START Input data
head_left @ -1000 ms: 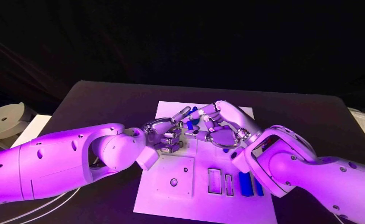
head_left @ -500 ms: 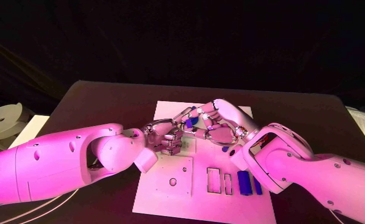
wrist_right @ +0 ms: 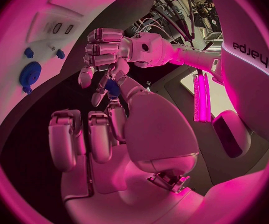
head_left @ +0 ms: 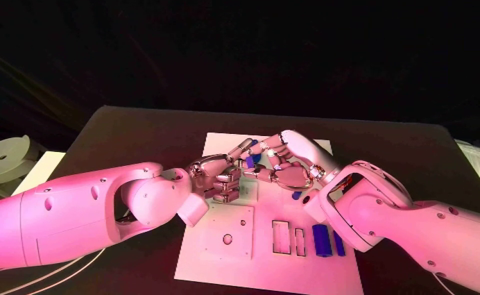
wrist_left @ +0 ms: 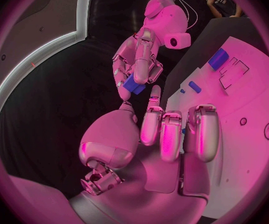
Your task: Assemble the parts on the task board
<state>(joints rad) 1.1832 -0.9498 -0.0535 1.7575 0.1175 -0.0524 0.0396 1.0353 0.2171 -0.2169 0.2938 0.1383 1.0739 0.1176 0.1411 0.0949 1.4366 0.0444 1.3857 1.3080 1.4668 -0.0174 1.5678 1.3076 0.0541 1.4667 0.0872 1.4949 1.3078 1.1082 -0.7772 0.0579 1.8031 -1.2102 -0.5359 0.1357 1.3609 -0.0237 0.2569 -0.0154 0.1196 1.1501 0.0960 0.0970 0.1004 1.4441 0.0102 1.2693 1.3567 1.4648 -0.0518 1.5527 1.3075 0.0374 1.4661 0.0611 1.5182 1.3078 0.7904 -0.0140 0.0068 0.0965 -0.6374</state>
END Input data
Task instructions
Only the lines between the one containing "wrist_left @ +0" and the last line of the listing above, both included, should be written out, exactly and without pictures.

Answer
wrist_left @ +0 ms: 
Your task: Assemble the parts on the task board
<state>(joints rad) 1.1832 -0.9498 -0.0535 1.7575 0.1175 -0.0524 0.0396 1.0353 0.2171 -0.2169 0.2938 0.1383 1.0739 0.1176 0.1411 0.0949 1.4366 0.0444 1.3857 1.3080 1.4668 -0.0174 1.5678 1.3076 0.0541 1.4667 0.0872 1.4949 1.3078 1.1082 -0.7772 0.0579 1.8031 -1.2102 -0.5359 0.1357 1.3609 -0.0237 0.2569 -0.0154 0.1196 1.1501 0.0960 0.0970 0.1004 1.4441 0.0102 1.2693 1.3567 1.4648 -0.0518 1.5527 1.3075 0.0374 1.4661 0.0611 1.5182 1.3078 0.7904 -0.0140 0.0068 0.0965 -0.6374</state>

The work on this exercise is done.